Shopify has grown significantly over the years, and our success makes us an attractive target for malicious actors. We take the safety of our merchants seriously, so we have a good reason to continuously improve the security at Shopify.

I’ll share how the Ruby Conventions team, which focuses on creating conventions to make Ruby services sustainable, used an iterative approach to solve complex problems at scale while responding to shifting circumstances. In particular, how we solved the dependency confusion vulnerability in over 600 Ruby applications, developed tooling that allows us to do large-scale migration with ease, and made the Ruby community a bit safer.

Understanding the Dependency Confusion Problem

Shopify runs a bug bounty program where we pay people to find vulnerabilities on our platform and learn what we have to improve on. One such report showed that we were vulnerable to a dependency confusion vulnerability that could give an attacker access to our local, continuous integration/continuous deployment (CI/CD), and production environments.

The vulnerability leverages the ambiguity of a package source to install malicious dependencies. If an external package is created with a higher version number under the same name as an internal Shopify package, the external dependency is resolved instead of the internal dependency.

In Ruby, developers use Bundler to manage their dependencies and make their environments reproducible. Bundler resolves dependencies so that you use the correct versions and sources for each gem. The Bundler team fixed the issue by introducing a new Gemfile.lock file format that’s created by a fresh install or an update. The new format assigns each gem to an explicit source:

However, at that time, the new format required you to upgrade. That meant Bundler updated all dependencies in the lockfile that would require vetting each update and testing the application for regressions in behavior.

Identifying the Impact

We didn’t know how many applications were susceptible to the dependency confusion vulnerability that made it hard to assess the impact of the problem. Our first step was to disambiguate the situation, so we could understand the problem better.

Disambiguating unknowns doesn’t need to be fancy, and it’s better to have some insight than none. In our case, we defined a cron job in our CI system to get the Bundler version information from all repositories into our data lake. It turned out that around 600 Ruby applications were susceptible to the dependency confusion vulnerability.
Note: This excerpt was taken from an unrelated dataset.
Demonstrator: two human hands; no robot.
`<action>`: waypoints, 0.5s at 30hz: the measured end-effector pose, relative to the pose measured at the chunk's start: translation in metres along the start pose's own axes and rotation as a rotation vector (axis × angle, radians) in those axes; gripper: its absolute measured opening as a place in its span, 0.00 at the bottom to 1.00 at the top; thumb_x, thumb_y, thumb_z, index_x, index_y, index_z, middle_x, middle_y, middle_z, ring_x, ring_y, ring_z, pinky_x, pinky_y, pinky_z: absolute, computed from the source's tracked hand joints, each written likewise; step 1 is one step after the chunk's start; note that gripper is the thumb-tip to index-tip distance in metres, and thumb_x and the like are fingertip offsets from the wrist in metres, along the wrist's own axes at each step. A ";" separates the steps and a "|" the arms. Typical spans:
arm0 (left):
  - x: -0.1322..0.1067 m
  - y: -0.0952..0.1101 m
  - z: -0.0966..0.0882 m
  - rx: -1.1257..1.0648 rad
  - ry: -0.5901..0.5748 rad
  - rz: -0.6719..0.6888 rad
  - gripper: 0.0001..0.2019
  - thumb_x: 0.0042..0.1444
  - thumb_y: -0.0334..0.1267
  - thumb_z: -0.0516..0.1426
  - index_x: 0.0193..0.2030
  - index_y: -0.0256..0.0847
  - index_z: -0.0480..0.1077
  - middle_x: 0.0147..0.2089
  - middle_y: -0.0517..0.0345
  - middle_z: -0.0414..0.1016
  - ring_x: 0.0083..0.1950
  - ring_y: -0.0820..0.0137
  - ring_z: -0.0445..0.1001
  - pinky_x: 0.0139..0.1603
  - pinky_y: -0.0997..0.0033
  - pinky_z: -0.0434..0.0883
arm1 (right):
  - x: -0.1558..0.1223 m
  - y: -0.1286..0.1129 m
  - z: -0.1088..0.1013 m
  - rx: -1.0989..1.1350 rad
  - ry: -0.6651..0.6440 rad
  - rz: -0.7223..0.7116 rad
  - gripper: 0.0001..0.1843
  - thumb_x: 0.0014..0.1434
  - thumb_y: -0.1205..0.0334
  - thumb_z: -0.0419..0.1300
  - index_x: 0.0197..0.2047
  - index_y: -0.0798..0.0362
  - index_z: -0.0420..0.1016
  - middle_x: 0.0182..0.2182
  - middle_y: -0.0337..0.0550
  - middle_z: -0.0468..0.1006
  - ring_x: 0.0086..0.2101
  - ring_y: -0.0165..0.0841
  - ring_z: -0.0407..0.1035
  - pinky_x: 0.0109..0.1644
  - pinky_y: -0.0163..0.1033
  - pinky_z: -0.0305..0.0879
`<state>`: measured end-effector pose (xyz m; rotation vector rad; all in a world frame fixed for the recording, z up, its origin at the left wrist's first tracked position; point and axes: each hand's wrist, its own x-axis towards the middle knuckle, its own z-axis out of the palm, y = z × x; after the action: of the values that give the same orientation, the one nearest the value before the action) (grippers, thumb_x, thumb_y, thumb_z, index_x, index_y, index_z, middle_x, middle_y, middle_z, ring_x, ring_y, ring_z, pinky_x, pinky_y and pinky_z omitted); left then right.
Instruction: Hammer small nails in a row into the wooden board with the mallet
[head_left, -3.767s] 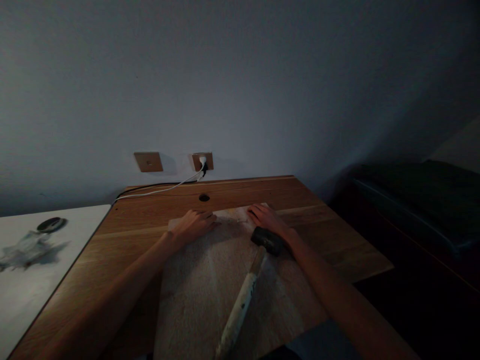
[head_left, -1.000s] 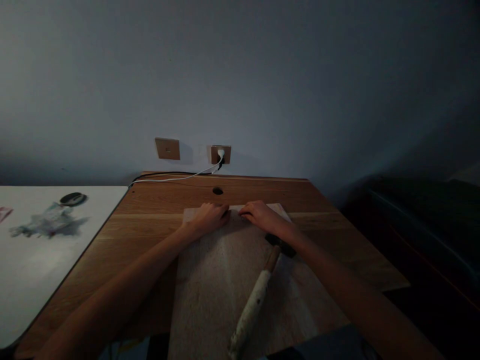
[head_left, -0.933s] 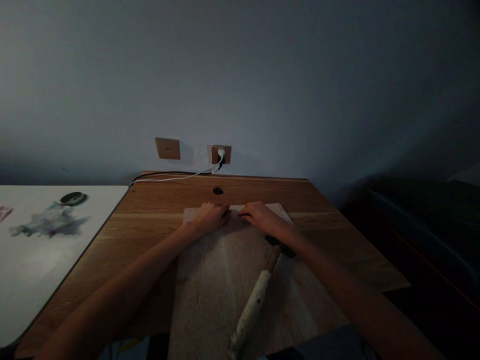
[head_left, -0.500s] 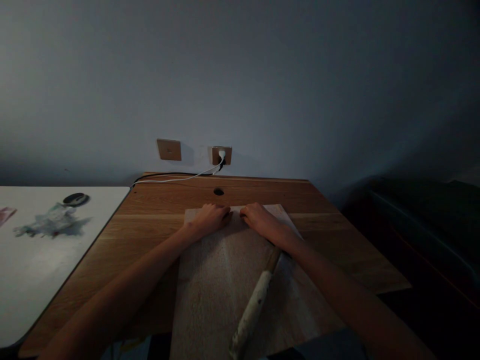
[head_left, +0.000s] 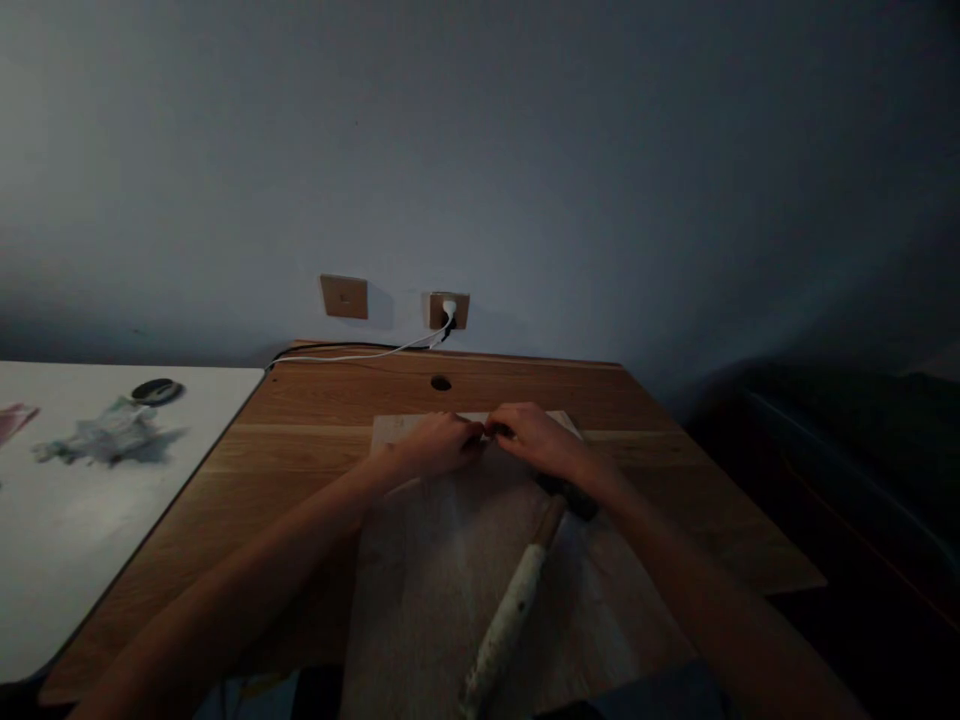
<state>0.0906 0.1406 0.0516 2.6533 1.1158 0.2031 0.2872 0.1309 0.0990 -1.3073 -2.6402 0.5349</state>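
Close together over the far part of a wooden board are my left hand and my right hand. Both have curled, pinched fingers, and the fingertips almost meet. Whatever small thing they may hold between them is too dark and tiny to make out. Below my right wrist lies a hammer, its dark head partly hidden by the forearm. Its handle, wrapped in whitish material, slants toward me across the board.
The board rests on a brown wooden table. At the left stands a white table with a crumpled plastic bag and a dark round object. Cables run along the back to a wall socket.
My hands have come nearer each other, the left one moving right, with the fingertips now almost meeting. The hammer's head shows more beside my right forearm. The hammer has stayed in place.
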 end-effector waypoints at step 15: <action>-0.021 -0.030 -0.054 -0.069 -0.308 -0.110 0.23 0.45 0.49 0.69 0.46 0.42 0.73 0.47 0.52 0.77 0.42 0.62 0.77 0.36 0.71 0.66 | -0.009 0.016 0.015 0.251 -0.079 -0.047 0.18 0.59 0.73 0.63 0.52 0.54 0.79 0.46 0.48 0.84 0.42 0.35 0.79 0.48 0.37 0.72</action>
<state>0.0434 0.1551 0.0939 2.4462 1.1238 -0.1791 0.3001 0.1284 0.0793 -1.1694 -2.5530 0.8942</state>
Having that data also allowed us to create a metric of outstanding migrations and measure progress towards solving our problem. It’s also a great way of detaching the solution from the goal, which is less constraining.

Changing Assumptions Through Experimentation

As developers, our solution has to take quite a few constraints into account. When developing software iteratively, we try to change some of those constraints and reevaluate our solution quickly. Making those changes as soon as possible surfaces unknowns increasing the likelihood of a successful project.
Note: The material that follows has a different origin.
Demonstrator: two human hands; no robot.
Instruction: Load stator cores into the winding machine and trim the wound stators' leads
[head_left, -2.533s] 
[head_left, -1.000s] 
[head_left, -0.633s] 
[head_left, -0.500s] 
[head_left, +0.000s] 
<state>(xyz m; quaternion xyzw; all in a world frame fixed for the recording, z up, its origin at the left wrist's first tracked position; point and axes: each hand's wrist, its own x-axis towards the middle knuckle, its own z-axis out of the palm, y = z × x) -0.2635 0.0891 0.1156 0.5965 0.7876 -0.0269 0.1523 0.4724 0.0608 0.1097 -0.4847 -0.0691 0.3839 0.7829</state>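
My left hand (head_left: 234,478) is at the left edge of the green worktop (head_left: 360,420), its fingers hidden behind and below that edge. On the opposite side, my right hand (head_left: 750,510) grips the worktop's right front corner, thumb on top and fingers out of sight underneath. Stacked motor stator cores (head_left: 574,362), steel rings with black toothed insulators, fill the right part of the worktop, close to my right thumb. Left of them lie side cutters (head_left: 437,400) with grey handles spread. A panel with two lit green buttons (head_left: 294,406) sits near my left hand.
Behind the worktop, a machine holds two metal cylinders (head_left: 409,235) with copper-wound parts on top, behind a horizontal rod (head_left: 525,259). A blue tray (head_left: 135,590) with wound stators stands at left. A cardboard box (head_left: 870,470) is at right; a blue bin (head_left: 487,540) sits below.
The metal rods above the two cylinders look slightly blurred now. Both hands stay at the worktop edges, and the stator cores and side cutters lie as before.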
In our case having over 600 repositories to migrate meant that manually migrating every application would be too time-consuming. Requiring teams to do it themselves would be tedious and error-prone because the Gemfile.lock file couldn’t be automatically updated while keeping the current gem versions. In that case, developers would need to modify the lockfile to revert the versions updates back to prevent regressions from being introduced.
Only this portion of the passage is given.